§ What this task involves: Each line of the material beneath should be duplicated exactly.

§ Stored data:
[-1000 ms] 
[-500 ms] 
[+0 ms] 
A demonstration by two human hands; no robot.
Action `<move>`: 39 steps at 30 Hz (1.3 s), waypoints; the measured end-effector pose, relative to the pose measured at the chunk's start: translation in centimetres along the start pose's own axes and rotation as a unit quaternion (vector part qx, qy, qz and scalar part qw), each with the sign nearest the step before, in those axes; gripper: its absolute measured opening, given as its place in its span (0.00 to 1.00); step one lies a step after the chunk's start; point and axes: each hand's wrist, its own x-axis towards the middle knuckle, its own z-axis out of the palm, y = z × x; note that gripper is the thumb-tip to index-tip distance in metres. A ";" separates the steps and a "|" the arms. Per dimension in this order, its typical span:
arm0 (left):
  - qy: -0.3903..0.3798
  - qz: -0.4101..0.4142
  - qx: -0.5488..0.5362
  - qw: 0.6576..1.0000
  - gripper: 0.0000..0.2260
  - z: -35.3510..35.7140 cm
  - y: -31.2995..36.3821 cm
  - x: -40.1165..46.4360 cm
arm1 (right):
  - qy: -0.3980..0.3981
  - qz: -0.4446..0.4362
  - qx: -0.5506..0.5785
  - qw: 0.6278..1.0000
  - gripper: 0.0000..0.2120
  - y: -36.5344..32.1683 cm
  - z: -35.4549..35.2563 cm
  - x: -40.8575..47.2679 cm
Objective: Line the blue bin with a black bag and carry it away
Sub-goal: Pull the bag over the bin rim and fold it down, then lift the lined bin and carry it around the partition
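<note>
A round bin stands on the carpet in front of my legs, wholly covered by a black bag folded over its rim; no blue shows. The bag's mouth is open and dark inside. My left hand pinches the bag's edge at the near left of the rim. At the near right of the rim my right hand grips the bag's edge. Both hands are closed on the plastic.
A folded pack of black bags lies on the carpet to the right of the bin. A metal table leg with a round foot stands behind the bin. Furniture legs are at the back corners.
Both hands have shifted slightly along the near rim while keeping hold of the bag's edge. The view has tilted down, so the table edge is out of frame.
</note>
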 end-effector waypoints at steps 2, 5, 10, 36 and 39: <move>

§ Expected output:
[-1000 ms] 
[-500 ms] 
[+0 ms] 
A demonstration by two human hands; no robot.
Action `<move>`: 39 steps at 30 Hz (1.3 s), waypoints; the measured end-effector pose, relative to the pose measured at the chunk's start: translation in centimetres along the start pose's own axes and rotation as a unit quaternion (vector part qx, qy, qz and scalar part qw), each with the sign nearest the step before, in those axes; gripper: its absolute measured opening, given as its place in its span (0.00 to 1.00); step one lies a step after the chunk's start; point and axes: each hand's wrist, its own x-axis towards the middle knuckle, its own z-axis out of the palm, y = z × x; note that gripper is the thumb-tip to index-tip distance in metres. A ";" separates the steps and a "|" the arms. Per dimension in this order, its typical span:
arm0 (left):
  - qy: -0.3903..0.3798
  - qz: -0.4101..0.4142
  - qx: -0.5488..0.5362
  - qw: 0.6576..1.0000
  - gripper: 0.0000..0.2260
  - z: -35.3510..35.7140 cm
  - y: -31.2995..36.3821 cm
  - x: -40.1165..46.4360 cm
arm1 (right):
  - qy: -0.3980..0.3981
  - qz: -0.4446..0.4362
  - qx: -0.5506..0.5785
  - qw: 0.6278..1.0000
  - gripper: 0.0000..0.2120
  - y: -36.5344..32.1683 cm
  - z: -35.4549..35.2563 cm
  - x: -40.8575..47.2679 cm
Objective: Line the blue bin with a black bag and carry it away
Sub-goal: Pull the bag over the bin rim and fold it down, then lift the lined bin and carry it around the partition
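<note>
A round bin stands on the carpet in front of my legs, wholly covered by a black bag folded over its rim; no blue shows. The bag's mouth is open and dark inside. My left hand pinches the bag's edge at the near left of the rim. At the near right of the rim my right hand grips the bag's edge. Both hands are closed on the plastic.
A folded pack of black bags lies on the carpet to the right of the bin. A metal table leg with a round foot stands behind the bin. Furniture legs are at the back corners.
Both hands have shifted slightly along the near rim while keeping hold of the bag's edge. The view has tilted down, so the table edge is out of frame.
</note>
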 end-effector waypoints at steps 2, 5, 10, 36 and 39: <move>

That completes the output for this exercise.